PROBLEM STATEMENT: A stretch of the entries below is to be set down exactly, running from the line with "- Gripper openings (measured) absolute" through the line with "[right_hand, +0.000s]", both included, and no other line.

Stored data:
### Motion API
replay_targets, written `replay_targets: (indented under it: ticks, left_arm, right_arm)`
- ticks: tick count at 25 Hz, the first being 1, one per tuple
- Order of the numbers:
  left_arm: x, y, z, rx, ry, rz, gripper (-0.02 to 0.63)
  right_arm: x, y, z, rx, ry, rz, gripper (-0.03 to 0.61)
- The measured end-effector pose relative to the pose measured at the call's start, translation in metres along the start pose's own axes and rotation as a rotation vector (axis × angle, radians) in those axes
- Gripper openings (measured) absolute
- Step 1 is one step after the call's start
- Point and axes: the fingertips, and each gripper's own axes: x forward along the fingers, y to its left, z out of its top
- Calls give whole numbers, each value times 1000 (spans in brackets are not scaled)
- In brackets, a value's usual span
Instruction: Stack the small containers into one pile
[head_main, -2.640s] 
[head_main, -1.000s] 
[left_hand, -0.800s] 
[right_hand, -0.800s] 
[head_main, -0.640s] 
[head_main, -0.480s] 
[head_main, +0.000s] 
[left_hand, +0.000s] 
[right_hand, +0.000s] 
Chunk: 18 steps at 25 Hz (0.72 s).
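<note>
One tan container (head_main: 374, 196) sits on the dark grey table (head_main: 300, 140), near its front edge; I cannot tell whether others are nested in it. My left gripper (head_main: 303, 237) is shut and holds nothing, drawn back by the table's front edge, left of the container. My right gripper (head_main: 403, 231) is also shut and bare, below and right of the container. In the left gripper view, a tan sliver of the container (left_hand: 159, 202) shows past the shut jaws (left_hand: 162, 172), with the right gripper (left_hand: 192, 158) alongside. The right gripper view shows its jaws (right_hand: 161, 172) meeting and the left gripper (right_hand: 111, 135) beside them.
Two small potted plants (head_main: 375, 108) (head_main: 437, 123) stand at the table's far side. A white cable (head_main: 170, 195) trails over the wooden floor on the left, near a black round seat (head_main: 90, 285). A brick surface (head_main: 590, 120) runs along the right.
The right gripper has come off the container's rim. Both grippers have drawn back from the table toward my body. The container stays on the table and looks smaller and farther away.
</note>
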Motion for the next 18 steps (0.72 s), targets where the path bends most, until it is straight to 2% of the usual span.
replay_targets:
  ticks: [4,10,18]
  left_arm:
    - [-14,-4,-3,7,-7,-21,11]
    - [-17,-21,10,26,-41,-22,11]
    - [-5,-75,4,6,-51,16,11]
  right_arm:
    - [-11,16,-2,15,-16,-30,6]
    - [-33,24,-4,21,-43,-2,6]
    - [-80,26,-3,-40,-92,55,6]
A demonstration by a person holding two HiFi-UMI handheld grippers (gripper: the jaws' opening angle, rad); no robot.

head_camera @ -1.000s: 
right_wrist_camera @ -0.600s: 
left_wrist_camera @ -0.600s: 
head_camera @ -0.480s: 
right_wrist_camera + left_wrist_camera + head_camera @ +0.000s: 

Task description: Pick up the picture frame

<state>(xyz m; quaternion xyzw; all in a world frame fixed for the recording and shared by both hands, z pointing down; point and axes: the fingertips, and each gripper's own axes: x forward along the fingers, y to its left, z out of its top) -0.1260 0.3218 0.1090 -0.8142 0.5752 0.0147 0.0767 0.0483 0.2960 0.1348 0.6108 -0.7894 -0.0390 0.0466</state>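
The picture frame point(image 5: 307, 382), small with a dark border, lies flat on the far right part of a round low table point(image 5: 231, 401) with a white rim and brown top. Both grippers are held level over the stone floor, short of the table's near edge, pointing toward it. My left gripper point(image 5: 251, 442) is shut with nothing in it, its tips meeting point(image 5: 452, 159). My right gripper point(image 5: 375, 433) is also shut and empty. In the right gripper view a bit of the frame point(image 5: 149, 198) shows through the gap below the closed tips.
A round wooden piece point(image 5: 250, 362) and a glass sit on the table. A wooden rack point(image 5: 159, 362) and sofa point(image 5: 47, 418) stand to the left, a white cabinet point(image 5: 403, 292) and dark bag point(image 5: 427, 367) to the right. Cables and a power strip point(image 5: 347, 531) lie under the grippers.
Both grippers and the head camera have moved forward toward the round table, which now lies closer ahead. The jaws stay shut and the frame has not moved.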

REPLY:
- Gripper openings (measured) absolute
- Step 1 is one step after the call's start
- Point and axes: the fingertips, and each gripper's own axes: x forward along the fingers, y to its left, z out of its top
- Calls give whole numbers, each value times 1000 (spans in brackets are not scaled)
- In brackets, a value's usual span
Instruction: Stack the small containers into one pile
[head_main, -2.640s] 
[head_main, -1.000s] 
[left_hand, -0.800s] 
[right_hand, -0.800s] 
[head_main, -0.640s] 
[head_main, -0.480s] 
[head_main, +0.000s] 
[left_hand, +0.000s] 
[right_hand, +0.000s] 

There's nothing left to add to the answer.